Беседовала Наталья Кочеткова (Специальный корреспондент «Ленты.ру»)
Фото: Town Prods / Eyeline Prods. / Kobal / REX / Shutterstock

Книги британского нейрохирурга Генри Марша не похожи на традиционные «записки врача». Это не беллетристика. И в них не найти привычных и любимых публикой врачебных баек. Это скорее исповедь, замешанная на острой социальной публицистике, затрагивающей вопросы системы медицинского страхования и врачебной этики. Марш беспощаден к себе, коллегам и всей системе в целом. Но и великодушен в той же степени. Он рассказывает о том, что такое операции на мозге, когда пациент находится в сознании; какова цена врачебной ошибки; что чувствует врач, когда говорит родственникам, что пациент формально жив, но в действительности уже мертв; как сдают нервы у хирургов, почему они становятся заложниками больничной бюрократии и что такое принимать решения о жизни и смерти пациента. На русском языке издательство «Эксмо» выпустило две книги Генри Марша: «Не навреди. Истории о жизни, смерти и нейрохирургии» и «Призвание. О выборе, долге и нейрохирургии». С нейрохирургом побеседовала обозреватель «Ленты.ру» Наталья Кочеткова.

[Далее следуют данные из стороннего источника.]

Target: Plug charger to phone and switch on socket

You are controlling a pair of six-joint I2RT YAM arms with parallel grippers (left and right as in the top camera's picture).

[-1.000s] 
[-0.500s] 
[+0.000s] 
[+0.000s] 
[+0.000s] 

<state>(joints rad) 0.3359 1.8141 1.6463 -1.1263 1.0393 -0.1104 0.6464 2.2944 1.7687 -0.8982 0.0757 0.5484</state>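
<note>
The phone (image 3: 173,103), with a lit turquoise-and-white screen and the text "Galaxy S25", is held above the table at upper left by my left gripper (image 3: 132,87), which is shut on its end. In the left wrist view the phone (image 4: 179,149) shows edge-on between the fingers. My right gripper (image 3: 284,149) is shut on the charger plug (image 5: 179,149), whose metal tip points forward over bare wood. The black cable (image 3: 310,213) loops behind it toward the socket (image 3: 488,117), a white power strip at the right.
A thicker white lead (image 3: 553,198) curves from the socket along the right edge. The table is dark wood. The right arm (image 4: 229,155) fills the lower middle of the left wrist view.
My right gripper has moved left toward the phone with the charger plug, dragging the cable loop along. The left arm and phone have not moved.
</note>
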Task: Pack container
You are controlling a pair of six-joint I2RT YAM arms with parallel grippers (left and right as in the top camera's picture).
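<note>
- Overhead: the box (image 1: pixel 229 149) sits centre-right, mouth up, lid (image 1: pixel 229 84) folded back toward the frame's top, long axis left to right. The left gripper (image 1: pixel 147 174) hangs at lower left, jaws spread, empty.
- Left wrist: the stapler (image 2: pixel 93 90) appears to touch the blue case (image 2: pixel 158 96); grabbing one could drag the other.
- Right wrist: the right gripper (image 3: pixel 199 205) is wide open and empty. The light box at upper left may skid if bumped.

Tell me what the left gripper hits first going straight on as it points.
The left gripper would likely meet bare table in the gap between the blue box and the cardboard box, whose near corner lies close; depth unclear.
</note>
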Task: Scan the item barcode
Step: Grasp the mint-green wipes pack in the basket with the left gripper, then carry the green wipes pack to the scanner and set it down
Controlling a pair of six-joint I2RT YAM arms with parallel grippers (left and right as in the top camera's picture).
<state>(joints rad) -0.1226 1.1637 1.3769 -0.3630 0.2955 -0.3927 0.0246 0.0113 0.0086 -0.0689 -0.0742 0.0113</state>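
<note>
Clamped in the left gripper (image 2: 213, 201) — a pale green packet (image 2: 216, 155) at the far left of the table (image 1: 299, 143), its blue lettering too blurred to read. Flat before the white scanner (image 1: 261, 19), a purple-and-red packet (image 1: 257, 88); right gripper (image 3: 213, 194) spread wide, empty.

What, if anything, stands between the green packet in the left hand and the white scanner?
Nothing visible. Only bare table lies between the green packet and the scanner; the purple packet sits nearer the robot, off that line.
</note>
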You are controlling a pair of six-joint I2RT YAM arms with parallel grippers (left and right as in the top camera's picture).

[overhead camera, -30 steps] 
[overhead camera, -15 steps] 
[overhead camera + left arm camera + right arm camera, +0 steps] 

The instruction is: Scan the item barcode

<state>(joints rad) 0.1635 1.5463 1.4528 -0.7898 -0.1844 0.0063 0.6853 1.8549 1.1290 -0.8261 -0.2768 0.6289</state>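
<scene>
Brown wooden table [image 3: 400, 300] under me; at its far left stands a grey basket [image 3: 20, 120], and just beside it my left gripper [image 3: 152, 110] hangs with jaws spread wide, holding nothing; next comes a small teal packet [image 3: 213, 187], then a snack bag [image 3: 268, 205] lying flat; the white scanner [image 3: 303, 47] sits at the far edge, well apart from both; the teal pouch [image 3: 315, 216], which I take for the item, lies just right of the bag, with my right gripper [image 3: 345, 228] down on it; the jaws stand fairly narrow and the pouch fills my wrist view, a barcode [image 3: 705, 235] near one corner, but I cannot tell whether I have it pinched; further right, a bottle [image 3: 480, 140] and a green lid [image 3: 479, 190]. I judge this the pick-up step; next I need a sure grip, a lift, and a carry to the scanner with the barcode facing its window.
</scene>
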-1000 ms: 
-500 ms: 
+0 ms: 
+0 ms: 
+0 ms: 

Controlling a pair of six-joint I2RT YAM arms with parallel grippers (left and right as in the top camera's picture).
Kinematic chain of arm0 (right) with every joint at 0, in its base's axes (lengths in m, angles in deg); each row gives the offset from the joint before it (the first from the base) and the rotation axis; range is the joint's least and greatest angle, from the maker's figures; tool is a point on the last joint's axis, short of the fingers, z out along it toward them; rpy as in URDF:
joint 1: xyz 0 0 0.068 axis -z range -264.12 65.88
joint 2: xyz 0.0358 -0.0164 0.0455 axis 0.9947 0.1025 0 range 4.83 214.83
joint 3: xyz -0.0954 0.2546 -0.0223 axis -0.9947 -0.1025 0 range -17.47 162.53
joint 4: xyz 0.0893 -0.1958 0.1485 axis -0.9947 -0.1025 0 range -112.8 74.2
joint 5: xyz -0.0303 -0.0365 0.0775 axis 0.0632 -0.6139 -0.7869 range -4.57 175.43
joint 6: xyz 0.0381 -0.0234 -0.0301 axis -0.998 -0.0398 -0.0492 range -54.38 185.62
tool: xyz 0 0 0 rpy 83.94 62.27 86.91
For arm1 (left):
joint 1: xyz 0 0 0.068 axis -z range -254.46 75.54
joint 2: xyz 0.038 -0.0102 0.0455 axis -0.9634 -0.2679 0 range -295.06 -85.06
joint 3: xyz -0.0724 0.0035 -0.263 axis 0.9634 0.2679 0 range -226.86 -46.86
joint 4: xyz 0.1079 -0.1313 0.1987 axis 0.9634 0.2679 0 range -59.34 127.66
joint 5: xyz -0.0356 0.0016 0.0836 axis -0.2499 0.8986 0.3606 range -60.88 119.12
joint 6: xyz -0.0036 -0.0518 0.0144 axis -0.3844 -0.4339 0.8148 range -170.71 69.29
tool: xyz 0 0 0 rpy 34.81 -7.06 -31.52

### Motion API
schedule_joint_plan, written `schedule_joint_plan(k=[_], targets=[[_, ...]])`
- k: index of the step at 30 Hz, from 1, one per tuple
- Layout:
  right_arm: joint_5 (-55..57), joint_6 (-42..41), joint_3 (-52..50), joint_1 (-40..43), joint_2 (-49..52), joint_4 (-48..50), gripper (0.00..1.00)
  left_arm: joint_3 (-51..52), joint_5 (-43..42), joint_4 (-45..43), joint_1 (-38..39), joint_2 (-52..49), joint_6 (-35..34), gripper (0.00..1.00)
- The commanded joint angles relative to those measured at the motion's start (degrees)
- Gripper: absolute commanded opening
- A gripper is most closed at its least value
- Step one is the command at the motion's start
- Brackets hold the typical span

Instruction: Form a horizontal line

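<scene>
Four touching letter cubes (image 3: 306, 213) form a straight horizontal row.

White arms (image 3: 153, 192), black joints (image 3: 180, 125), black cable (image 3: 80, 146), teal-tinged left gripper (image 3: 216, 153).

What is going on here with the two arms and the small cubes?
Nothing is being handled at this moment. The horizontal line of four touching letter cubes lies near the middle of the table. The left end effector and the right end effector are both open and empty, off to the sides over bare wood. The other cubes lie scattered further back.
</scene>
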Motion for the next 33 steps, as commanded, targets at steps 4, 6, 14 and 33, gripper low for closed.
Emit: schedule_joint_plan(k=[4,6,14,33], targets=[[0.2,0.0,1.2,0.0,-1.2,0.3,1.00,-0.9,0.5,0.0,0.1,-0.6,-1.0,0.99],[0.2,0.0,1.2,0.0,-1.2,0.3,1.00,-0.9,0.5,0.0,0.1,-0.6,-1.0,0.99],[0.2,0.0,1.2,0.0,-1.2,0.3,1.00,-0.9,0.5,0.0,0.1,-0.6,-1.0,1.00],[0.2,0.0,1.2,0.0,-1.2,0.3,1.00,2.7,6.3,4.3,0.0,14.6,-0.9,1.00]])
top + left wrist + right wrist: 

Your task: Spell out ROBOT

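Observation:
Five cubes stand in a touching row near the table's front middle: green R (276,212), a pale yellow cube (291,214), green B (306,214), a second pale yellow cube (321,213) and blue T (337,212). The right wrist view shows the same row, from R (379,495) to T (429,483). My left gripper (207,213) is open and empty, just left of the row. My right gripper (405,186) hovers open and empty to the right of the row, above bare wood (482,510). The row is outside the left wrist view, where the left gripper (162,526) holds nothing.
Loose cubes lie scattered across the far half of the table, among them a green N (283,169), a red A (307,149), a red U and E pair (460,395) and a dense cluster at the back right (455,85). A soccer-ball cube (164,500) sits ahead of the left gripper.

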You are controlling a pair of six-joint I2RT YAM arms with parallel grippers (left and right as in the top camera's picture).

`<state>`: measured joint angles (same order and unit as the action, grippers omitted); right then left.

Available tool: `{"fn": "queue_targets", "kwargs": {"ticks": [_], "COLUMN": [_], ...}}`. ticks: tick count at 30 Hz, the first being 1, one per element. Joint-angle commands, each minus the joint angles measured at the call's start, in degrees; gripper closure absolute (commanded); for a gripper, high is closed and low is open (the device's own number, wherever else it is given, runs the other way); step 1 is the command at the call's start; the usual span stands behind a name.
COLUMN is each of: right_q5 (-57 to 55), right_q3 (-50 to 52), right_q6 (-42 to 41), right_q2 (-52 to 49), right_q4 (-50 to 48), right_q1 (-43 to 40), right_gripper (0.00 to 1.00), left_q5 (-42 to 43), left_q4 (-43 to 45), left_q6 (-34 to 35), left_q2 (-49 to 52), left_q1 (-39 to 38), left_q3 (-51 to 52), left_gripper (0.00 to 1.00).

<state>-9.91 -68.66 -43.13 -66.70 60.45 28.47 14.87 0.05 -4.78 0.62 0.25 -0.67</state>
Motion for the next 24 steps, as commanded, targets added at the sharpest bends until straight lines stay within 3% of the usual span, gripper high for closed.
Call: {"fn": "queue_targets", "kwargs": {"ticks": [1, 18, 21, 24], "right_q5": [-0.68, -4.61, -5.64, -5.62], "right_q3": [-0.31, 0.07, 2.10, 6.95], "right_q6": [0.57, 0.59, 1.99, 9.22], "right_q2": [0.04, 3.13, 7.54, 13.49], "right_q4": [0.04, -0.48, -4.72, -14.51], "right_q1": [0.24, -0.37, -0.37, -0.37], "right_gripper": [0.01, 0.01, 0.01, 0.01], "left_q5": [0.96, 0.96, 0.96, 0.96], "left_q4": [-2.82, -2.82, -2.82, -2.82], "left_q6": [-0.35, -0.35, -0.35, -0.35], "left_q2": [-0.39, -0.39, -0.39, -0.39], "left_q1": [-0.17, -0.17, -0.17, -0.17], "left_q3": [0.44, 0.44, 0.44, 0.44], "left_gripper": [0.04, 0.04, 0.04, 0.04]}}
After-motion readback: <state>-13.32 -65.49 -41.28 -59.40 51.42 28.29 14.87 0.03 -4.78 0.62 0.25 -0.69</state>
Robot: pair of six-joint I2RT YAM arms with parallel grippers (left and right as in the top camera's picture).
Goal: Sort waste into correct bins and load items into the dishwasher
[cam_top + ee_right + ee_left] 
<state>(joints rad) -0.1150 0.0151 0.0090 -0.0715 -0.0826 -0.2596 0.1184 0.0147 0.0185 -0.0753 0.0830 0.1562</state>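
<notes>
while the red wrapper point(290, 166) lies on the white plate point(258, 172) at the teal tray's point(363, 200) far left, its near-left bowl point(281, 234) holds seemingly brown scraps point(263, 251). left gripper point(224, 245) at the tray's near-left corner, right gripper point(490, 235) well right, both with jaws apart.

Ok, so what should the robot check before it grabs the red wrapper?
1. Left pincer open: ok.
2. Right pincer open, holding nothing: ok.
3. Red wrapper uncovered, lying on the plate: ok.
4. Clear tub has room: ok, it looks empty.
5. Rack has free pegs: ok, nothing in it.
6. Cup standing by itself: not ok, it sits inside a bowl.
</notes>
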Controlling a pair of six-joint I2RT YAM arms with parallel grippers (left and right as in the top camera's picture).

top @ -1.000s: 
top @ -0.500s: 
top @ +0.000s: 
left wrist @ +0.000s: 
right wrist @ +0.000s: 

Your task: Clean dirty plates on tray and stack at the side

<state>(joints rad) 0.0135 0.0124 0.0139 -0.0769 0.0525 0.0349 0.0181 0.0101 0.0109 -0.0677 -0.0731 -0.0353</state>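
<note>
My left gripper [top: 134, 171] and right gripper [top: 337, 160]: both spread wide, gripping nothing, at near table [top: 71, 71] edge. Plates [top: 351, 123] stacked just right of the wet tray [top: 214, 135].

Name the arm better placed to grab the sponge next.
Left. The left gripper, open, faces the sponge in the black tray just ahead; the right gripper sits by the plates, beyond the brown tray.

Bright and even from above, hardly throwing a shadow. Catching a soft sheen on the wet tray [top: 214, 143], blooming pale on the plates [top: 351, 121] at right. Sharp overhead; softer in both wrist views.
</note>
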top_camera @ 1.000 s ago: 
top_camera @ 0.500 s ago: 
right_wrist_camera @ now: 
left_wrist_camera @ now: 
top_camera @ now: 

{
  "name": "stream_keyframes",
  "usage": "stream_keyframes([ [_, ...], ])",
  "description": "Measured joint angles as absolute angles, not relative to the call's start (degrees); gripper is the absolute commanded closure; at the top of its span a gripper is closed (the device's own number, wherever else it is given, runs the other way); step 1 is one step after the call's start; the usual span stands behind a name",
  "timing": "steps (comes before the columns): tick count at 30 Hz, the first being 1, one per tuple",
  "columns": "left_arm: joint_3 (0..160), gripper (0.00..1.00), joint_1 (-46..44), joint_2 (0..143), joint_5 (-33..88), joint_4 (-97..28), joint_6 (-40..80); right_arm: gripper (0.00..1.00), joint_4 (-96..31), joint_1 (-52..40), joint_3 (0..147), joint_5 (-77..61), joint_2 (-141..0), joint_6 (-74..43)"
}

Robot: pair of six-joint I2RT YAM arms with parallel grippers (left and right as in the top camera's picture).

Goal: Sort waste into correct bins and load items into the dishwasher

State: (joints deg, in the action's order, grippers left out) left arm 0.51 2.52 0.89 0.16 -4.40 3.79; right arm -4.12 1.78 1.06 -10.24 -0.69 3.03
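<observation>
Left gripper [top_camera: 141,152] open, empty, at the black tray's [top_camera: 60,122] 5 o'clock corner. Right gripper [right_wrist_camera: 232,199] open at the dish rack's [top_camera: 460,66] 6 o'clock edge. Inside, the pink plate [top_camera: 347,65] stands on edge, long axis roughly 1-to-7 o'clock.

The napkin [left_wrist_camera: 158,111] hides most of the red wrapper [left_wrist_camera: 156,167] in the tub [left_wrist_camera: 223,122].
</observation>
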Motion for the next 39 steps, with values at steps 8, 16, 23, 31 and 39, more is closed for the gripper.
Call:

«Лента.ру»: Давайте поговорим сначала о смерти. У меня сложилось впечатление — возможно, оно ложное, — что сейчас медицина очень сильно продвинулась по части поддержания здоровья, но до сих пор еще довольно робко ведет себя по отношению к смерти, хотя смерть — естественный финал жизни. В одной вашей книге вы описываете случай: индийский юноша разбился в аварии, вы честно сказали его брату, что если его оперировать — он останется глубоким инвалидом, и вы позволили ему спокойно умереть. Не кажется ли вам, что сейчас отнюдь не все врачи могут позволить себе такую честность? Кто-то выполняет условия страховки. Кто-то идет на поводу у родственников. Как с этим быть?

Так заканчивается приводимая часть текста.